Nora Prentiss (1947)
7/10
Modern Day Version of Sister Carrie
26 April 2006
I'm surprised that no one has picked up on the fact that Nora Prentiss is merely an updated version of Theodore Dreiser's classic Sister Carrie. Since Dreiser had died a couple of years before, he didn't pick up on it or Warner Brothers would have had a libel suit on its hands.

Sister Carrie was set in the turn of the last century and dealt with Victorian mores. Even in post World War II America, it seems that not much has changed. Respectable and proper Kent Smith is a forty something doctor, married with two children, in a respectable middle class rut. He's about to break loose for some big life crisis. The catalyst for that is Ann Sheridan in the title role. Sheridan is a sultry night club singer who gets hit by a cab and is treated in Kent Smith's nearby office.

Had the film been made at Columbia, Rita Hayworth would have been ideal for the lead. But Ann Sheridan does do a good job and even does her own singing.
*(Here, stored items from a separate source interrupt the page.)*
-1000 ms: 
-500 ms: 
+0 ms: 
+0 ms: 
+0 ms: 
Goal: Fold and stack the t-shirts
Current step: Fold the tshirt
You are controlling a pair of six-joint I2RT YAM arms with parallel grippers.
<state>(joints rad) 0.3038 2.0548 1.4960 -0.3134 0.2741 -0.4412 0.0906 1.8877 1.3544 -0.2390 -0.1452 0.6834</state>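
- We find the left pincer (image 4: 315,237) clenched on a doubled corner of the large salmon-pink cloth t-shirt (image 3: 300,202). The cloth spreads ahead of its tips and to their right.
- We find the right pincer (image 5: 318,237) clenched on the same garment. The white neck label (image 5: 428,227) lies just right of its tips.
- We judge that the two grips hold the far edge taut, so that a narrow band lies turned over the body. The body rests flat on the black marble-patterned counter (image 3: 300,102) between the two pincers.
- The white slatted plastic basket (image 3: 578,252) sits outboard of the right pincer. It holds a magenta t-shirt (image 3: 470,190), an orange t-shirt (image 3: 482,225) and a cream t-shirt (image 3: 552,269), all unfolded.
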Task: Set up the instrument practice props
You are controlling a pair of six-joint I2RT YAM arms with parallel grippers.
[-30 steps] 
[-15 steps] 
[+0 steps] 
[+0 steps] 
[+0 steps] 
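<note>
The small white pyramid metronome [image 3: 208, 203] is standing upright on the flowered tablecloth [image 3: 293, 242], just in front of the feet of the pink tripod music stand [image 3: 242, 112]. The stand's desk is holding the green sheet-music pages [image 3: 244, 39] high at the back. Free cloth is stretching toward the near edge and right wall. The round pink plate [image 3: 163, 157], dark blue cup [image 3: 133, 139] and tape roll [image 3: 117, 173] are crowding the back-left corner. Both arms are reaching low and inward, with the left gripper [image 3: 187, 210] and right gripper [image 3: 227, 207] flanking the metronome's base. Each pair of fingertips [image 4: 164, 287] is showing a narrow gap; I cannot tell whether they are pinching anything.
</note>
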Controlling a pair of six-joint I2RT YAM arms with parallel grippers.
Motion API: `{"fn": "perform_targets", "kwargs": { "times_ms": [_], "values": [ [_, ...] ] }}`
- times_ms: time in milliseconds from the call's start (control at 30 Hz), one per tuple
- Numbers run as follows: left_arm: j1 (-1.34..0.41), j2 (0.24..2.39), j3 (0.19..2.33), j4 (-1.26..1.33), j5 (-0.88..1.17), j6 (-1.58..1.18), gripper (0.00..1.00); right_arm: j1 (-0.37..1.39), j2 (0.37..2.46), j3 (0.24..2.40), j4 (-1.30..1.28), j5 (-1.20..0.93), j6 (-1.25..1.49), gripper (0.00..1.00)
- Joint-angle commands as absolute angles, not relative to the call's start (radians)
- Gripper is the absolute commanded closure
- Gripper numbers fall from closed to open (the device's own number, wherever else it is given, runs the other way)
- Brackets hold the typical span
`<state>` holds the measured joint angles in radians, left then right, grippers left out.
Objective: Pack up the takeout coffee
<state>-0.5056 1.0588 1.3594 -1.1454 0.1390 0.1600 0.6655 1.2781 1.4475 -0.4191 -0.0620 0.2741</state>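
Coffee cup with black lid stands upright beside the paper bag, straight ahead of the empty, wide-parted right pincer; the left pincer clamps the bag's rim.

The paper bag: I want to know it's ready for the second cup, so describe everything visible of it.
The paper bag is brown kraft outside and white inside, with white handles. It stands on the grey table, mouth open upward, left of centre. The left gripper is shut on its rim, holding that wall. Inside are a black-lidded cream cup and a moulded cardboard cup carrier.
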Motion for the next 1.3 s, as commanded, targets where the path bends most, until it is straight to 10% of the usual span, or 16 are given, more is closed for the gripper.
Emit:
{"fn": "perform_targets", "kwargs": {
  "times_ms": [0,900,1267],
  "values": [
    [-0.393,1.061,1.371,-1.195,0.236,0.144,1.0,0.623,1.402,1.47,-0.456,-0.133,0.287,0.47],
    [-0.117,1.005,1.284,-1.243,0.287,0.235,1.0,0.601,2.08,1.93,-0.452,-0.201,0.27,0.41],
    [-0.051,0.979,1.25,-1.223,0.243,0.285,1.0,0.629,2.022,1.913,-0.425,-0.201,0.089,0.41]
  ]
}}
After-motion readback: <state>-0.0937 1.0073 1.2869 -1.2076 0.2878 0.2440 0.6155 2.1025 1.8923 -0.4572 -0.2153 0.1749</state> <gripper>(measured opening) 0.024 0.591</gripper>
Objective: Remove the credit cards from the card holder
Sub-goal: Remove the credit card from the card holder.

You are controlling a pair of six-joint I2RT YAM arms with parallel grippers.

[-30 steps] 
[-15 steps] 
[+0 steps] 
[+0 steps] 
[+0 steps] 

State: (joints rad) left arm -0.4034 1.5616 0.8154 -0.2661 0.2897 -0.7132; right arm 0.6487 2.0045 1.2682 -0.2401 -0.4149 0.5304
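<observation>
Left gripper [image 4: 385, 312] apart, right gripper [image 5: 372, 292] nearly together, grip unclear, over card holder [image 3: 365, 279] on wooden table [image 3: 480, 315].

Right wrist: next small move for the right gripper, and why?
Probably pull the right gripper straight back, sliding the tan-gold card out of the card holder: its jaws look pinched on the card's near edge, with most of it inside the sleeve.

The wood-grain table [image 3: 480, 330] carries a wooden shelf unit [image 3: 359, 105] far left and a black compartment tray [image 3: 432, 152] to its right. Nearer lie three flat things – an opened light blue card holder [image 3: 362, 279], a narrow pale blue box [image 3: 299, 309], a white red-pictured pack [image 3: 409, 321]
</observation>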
Hayworth would have made the film a classic.

The film does descend into melodrama though moving far afield from the social commentary that Theodore Dreiser had in mind. But Kent Smith's character's degradation is as complete as Dreiser's George Hurstwood.

I would recommend seeing this film and the film that Sir Laurence Olivier and Jennifer Jones did, Carrie, and comparing the two versions.